**WHAT THE TASK ASKS**
Retype the entries below word for word, leaving out every picture.

::: SUPPLIED ENTRIES

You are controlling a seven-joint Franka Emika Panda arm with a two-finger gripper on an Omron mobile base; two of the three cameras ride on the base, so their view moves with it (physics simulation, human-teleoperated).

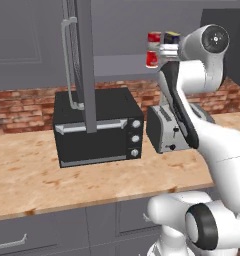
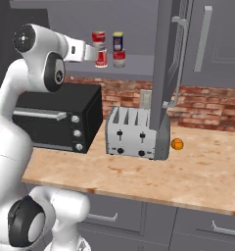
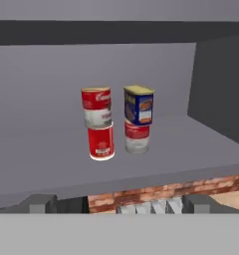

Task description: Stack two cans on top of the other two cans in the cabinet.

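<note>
Left base view: the pincer [image 1: 161, 50] is raised to shelf height at the cabinet [image 1: 117, 64], its tip just beside the stacked cans; the upper red can [image 1: 154, 37] and lower red can [image 1: 152, 59] sit right at its end, the dark-blue can [image 1: 172, 37] just behind, partly hidden by the wrist. Below the pincer on the bench [image 1: 67, 180] stand the black toaster oven [image 1: 97, 127] and the silver toaster [image 1: 164, 130]. The open cabinet door [image 1: 84, 65] hangs well to the side of the pincer. Right base view: the pincer [image 2: 92, 53] reaches toward the nearer stack, red can on red can; the dark-blue can sits on the second lower red can [image 2: 119, 59] a little past it. An orange ball [image 2: 176, 143] lies on the bench far below and away. Hand view: both stacks stand ahead of the pincer on the shelf, apart from it; the finger tips [image 3: 42, 203] sit spread wide at the bottom corners, nothing between them.
</note>
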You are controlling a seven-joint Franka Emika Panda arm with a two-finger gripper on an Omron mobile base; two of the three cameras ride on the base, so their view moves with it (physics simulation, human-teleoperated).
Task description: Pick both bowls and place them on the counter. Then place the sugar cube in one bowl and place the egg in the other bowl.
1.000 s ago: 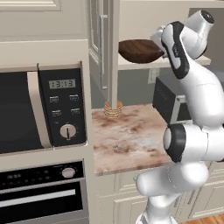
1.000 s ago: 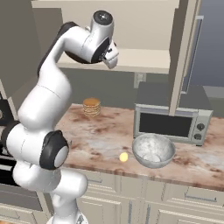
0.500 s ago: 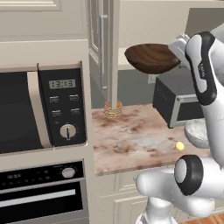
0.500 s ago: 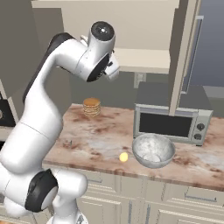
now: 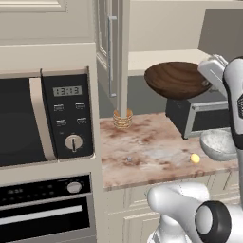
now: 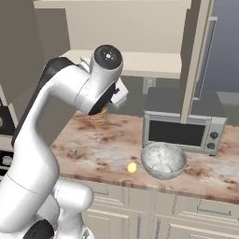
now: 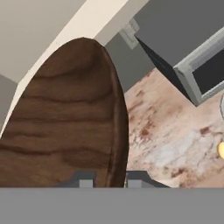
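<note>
Setting: rendered domestic kitchen.
A marbled pinkish stone counter (image 5: 142, 152) runs over cream cabinet doors (image 6: 196, 219), below the jaws. A built-in microwave (image 5: 45, 116) sits above an oven (image 5: 47, 209) off to one side; a toaster oven (image 6: 179, 128) stands on the counter under a cream shelf (image 6: 149, 63).

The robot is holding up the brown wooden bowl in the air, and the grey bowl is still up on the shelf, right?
Not quite. The end effector does hold the brown wooden bowl up in the air, but the grey bowl is not on the shelf. The right base view shows it sitting on the counter, in front of the toaster oven and near the egg.
</note>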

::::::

**RESPONSE**
You are controlling a seven-joint Franka Emika Panda arm with a two-finger gripper on an Omron mobile base; two of the three cameras ride on the base, so their view moves with it (physics simulation, human-teleoperated).


Task description: Stack two cans on top of the other two cans in the cabinet.

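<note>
Left base view: the pincer [image 1: 161, 50] is raised to shelf height at the cabinet [image 1: 117, 64], its tip just beside the stacked cans; the upper red can [image 1: 154, 37] and lower red can [image 1: 152, 59] sit right at its end, the dark-blue can [image 1: 172, 37] just behind, partly hidden by the wrist. Below the pincer on the bench [image 1: 67, 180] stand the black toaster oven [image 1: 97, 127] and the silver toaster [image 1: 164, 130]. The open cabinet door [image 1: 84, 65] hangs well to the side of the pincer. Right base view: the pincer [image 2: 92, 53] reaches toward the nearer stack, red can on red can; the dark-blue can sits on the second lower red can [image 2: 119, 59] a little past it. An orange ball [image 2: 176, 143] lies on the bench far below and away. Hand view: both stacks stand ahead of the pincer on the shelf, apart from it; the finger tips [image 3: 42, 203] sit spread wide at the bottom corners, nothing between them.
</note>
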You are controlling a seven-joint Franka Emika Panda arm with a two-finger gripper on an Omron mobile base; two of the three cameras ride on the base, so their view moves with it (physics simulation, human-teleoperated).
Task description: Pick both bowls and place them on the counter. Then place the sugar cube in one bowl and place the egg in the other bowl.
1.000 s ago: 
1.000 s ago: 
0.500 s ago: 
0.500 s ago: 
now: 
now: 
now: 
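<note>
Setting: rendered domestic kitchen.
A marbled pinkish stone counter (image 5: 142, 152) runs over cream cabinet doors (image 6: 196, 219), below the jaws. A built-in microwave (image 5: 45, 116) sits above an oven (image 5: 47, 209) off to one side; a toaster oven (image 6: 179, 128) stands on the counter under a cream shelf (image 6: 149, 63).

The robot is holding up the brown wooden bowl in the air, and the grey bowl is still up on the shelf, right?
Not quite. The end effector does hold the brown wooden bowl up in the air, but the grey bowl is not on the shelf. The right base view shows it sitting on the counter, in front of the toaster oven and near the egg.
</note>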

The exercise has been answered completely.